Source information Start Marker

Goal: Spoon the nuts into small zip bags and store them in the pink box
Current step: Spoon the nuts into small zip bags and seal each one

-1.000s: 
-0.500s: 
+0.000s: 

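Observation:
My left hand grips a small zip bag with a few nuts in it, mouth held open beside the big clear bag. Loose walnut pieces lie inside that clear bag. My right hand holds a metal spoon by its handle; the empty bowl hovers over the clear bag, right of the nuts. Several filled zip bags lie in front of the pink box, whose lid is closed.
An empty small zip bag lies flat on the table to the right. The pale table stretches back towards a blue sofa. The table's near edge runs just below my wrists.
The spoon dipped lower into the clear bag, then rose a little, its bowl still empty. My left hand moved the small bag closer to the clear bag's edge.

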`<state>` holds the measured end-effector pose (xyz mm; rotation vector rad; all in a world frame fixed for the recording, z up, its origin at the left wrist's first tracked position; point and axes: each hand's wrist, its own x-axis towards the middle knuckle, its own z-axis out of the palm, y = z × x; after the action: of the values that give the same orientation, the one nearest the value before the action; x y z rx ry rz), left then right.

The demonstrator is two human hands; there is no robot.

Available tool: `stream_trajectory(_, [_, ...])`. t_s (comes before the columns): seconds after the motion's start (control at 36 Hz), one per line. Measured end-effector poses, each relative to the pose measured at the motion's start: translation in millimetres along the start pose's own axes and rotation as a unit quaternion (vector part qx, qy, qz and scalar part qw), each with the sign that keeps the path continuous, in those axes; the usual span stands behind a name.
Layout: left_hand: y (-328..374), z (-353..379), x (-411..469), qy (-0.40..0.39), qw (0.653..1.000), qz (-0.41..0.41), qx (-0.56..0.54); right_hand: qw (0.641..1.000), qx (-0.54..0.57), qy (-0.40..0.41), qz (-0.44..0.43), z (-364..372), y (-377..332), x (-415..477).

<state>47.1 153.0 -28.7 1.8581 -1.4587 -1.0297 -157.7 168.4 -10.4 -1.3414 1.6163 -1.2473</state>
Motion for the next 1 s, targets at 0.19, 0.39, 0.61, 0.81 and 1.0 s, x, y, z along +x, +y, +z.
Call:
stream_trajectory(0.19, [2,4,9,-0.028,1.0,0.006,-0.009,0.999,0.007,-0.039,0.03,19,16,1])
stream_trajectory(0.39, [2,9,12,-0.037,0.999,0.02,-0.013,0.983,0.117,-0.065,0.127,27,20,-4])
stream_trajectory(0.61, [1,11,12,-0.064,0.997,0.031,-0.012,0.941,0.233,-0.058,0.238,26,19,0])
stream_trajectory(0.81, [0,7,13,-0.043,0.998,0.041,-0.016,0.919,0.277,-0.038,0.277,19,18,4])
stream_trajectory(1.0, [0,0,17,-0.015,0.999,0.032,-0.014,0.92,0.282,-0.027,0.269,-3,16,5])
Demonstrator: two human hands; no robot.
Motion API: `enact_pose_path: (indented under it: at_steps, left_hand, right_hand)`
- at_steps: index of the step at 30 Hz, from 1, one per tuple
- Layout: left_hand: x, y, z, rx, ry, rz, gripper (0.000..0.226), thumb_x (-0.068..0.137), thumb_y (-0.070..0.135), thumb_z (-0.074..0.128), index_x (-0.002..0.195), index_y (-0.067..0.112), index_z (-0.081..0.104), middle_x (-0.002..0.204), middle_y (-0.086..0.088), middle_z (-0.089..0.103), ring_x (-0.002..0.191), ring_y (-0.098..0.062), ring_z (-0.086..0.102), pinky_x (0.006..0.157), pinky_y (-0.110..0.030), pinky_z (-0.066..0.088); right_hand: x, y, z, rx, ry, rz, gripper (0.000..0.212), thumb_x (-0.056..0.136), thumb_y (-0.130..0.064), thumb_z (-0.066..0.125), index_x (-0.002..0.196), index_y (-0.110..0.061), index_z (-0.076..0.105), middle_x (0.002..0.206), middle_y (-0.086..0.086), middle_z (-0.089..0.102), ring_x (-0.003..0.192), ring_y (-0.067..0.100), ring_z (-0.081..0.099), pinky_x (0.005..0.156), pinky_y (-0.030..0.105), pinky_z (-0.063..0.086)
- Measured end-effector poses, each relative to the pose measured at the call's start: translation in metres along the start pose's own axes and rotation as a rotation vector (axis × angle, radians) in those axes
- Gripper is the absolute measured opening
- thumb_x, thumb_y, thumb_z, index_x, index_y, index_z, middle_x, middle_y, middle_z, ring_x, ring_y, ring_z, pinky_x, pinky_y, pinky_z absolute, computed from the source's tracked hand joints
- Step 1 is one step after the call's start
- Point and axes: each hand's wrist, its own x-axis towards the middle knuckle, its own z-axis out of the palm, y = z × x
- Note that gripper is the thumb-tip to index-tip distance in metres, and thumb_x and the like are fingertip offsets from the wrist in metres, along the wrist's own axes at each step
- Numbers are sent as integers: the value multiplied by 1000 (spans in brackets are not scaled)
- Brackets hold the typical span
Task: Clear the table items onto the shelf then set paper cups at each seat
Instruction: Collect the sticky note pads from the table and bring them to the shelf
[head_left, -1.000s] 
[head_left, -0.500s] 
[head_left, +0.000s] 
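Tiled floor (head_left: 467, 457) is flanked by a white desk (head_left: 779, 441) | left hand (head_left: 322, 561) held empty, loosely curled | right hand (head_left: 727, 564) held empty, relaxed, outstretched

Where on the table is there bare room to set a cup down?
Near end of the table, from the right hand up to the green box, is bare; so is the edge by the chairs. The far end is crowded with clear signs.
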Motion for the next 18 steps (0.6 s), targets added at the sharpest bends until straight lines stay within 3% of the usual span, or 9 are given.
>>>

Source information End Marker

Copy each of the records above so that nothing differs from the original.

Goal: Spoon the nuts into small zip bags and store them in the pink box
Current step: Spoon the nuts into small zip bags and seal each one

-1.000s: 
-0.500s: 
+0.000s: 

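Observation:
My left hand grips a small zip bag with a few nuts in it, mouth held open beside the big clear bag. Loose walnut pieces lie inside that clear bag. My right hand holds a metal spoon by its handle; the empty bowl hovers over the clear bag, right of the nuts. Several filled zip bags lie in front of the pink box, whose lid is closed.
An empty small zip bag lies flat on the table to the right. The pale table stretches back towards a blue sofa. The table's near edge runs just below my wrists.
The spoon dipped lower into the clear bag, then rose a little, its bowl still empty. My left hand moved the small bag closer to the clear bag's edge.
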
`<state>` holds the measured end-effector pose (xyz mm; rotation vector rad; all in a world frame fixed for the recording, z up, its origin at the left wrist's first tracked position; point and axes: each hand's wrist, its own x-axis towards the middle knuckle, its own z-axis out of the palm, y = z × x; after the action: of the values that give the same orientation, the one nearest the value before the action; x y z rx ry rz), left then right.

The demonstrator is two human hands; there is no robot.

Available tool: `stream_trajectory(_, [_, ...])`. t_s (comes before the columns): seconds after the motion's start (control at 36 Hz), one per line. Measured end-effector poses, each relative to the pose measured at the motion's start: translation in millimetres along the start pose's own axes and rotation as a unit quaternion (vector part qx, qy, qz and scalar part qw), each with the sign that keeps the path continuous, in those axes; the usual span stands behind a name.
Layout: left_hand: y (-328..374), z (-353..379), x (-411..469), qy (-0.40..0.39), qw (0.653..1.000), qz (-0.41..0.41), qx (-0.56..0.54); right_hand: qw (0.641..1.000), qx (-0.54..0.57), qy (-0.40..0.41), qz (-0.44..0.43), z (-364..372), y (-377..332), x (-415..477).

<state>47.1 153.0 -28.7 1.8581 -1.4587 -1.0297 -157.7 168.4 -10.4 -1.3414 1.6163 -1.2473</state>
Motion for the next 1 s, targets at 0.19, 0.39, 0.61, 0.81 and 1.0 s, x, y, z along +x, +y, +z.
Call:
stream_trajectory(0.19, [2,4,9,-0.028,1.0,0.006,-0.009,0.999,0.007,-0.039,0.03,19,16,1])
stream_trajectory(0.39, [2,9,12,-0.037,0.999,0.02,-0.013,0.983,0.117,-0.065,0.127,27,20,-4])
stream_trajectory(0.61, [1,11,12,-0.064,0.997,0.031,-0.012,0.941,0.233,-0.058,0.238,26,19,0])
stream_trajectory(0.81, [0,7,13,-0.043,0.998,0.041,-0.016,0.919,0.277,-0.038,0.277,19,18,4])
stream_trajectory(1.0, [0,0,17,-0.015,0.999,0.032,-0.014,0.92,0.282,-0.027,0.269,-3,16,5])
Demonstrator: two human hands; no robot.
Motion API: `enact_pose_path: (indented under it: at_steps, left_hand, right_hand)`
- at_steps: index of the step at 30 Hz, from 1, one per tuple
- Layout: left_hand: x, y, z, rx, ry, rz, gripper (0.000..0.226), thumb_x (-0.068..0.137), thumb_y (-0.070..0.135), thumb_z (-0.074..0.128), index_x (-0.002..0.195), index_y (-0.067..0.112), index_z (-0.081..0.104), middle_x (-0.002..0.204), middle_y (-0.086..0.088), middle_z (-0.089..0.103), ring_x (-0.002..0.191), ring_y (-0.098..0.062), ring_z (-0.086..0.102), pinky_x (0.006..0.157), pinky_y (-0.110..0.030), pinky_z (-0.066..0.088); right_hand: x, y, z, rx, ry, rz, gripper (0.000..0.212), thumb_x (-0.056..0.136), thumb_y (-0.130..0.064), thumb_z (-0.066..0.125), index_x (-0.002..0.196), index_y (-0.110..0.061), index_z (-0.076..0.105), middle_x (0.002..0.206), middle_y (-0.086..0.086), middle_z (-0.089..0.102), ring_x (-0.003..0.192), ring_y (-0.067..0.100), ring_z (-0.081..0.099), pinky_x (0.005..0.156), pinky_y (-0.030..0.105), pinky_z (-0.063..0.086)
- Measured end-effector poses, each relative to the pose measured at the call's start: translation in metres along the start pose's own axes and rotation as a rotation vector (axis × angle, radians) in those axes
- Gripper is the absolute measured opening
- thumb_x, thumb_y, thumb_z, index_x, index_y, index_z, middle_x, middle_y, middle_z, ring_x, ring_y, ring_z, pinky_x, pinky_y, pinky_z absolute, computed from the source's tracked hand joints
- Step 1 is one step after the call's start
- Point and axes: each hand's wrist, its own x-axis towards the middle knuckle, its own z-axis out of the palm, y = z × x
- Note that gripper is the thumb-tip to index-tip distance in metres, and thumb_x and the like are fingertip offsets from the wrist in metres, along the wrist's own axes at each step
- Numbers are sent as integers: the value multiplied by 1000 (spans in brackets are not scaled)
- Brackets hold the typical span
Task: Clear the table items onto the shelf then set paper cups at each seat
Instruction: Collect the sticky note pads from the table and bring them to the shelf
[head_left, -1.000s] 
[head_left, -0.500s] 
[head_left, +0.000s] 
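Tiled floor (head_left: 467, 457) is flanked by a white desk (head_left: 779, 441) | left hand (head_left: 322, 561) held empty, loosely curled | right hand (head_left: 727, 564) held empty, relaxed, outstretched

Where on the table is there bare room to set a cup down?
Near end of the table, from the right hand up to the green box, is bare; so is the edge by the chairs. The far end is crowded with clear signs.
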Motion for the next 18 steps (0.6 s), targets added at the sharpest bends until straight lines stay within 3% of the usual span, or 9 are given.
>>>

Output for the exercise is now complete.